* Requirement
Nothing but the text of the listing, repeated exactly, belongs in the answer; leave the images out.

++++++++

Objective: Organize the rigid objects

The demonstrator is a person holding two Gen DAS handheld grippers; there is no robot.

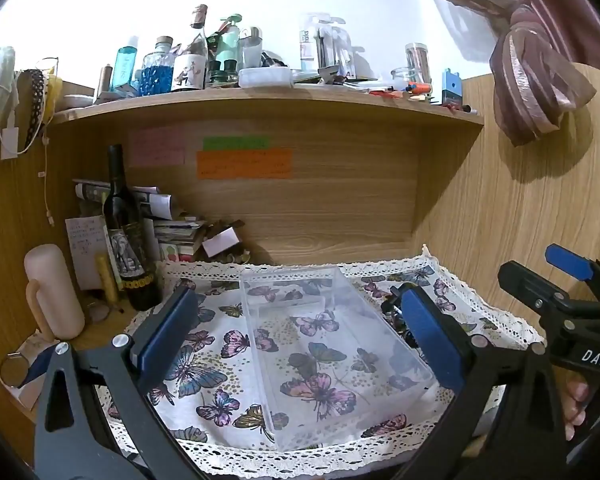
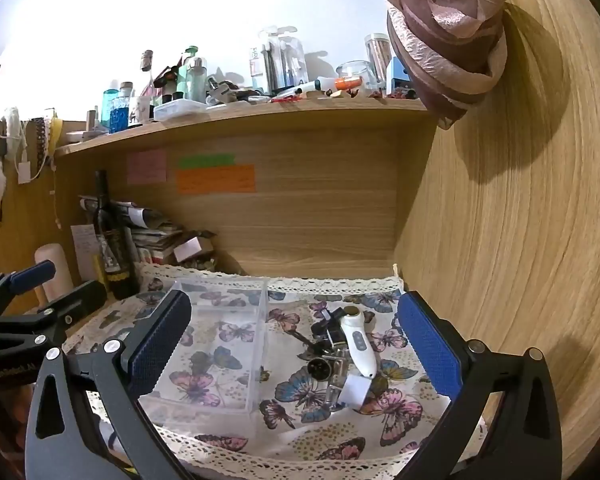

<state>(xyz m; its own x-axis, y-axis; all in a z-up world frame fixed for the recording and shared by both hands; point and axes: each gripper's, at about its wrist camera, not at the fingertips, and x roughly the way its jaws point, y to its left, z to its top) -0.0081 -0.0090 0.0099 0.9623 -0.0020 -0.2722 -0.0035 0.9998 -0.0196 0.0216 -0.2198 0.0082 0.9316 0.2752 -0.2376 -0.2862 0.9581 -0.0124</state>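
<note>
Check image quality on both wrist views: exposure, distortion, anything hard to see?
Left wrist: the wall is blown out white, fisheye bends the shelf, and the clear box shows mainly by edges and faint glare. Right wrist: same overexposed wall, hard shadow under the hanging fabric, small items sharp enough.

Handwriting on the orange note (image 1: 244,163) too blurred to read; left gripper's (image 1: 300,328) right finger hides most of the dark clutter (image 1: 396,312) at 3 o'clock of the clear box (image 1: 324,344); small metal parts (image 2: 326,364) beside the white handheld device (image 2: 358,344) unidentifiable.
</note>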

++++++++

* Solution to this problem
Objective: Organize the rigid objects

The demonstrator is a person holding two Gen DAS handheld grippers; there is no robot.


<state>(xyz m; its own x-axis, y-axis; all in a z-up world frame fixed for the recording and shared by both hands; point and axes: each gripper's, at about its wrist camera, not at the fingertips, and x roughly the way its jaws point, y to its left, z to its top) -0.0081 -0.0090 0.0099 0.9623 -0.0020 -0.2722 -0.0035 0.9998 -0.0196 0.0216 -0.2198 0.0082 0.9316 0.2752 -0.2376 -0.2862 0.9581 -0.0124</state>
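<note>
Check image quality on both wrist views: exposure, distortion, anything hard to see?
Left wrist: the wall is blown out white, fisheye bends the shelf, and the clear box shows mainly by edges and faint glare. Right wrist: same overexposed wall, hard shadow under the hanging fabric, small items sharp enough.

Handwriting on the orange note (image 1: 244,163) too blurred to read; left gripper's (image 1: 300,328) right finger hides most of the dark clutter (image 1: 396,312) at 3 o'clock of the clear box (image 1: 324,344); small metal parts (image 2: 326,364) beside the white handheld device (image 2: 358,344) unidentifiable.
</note>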

The output shown is complete.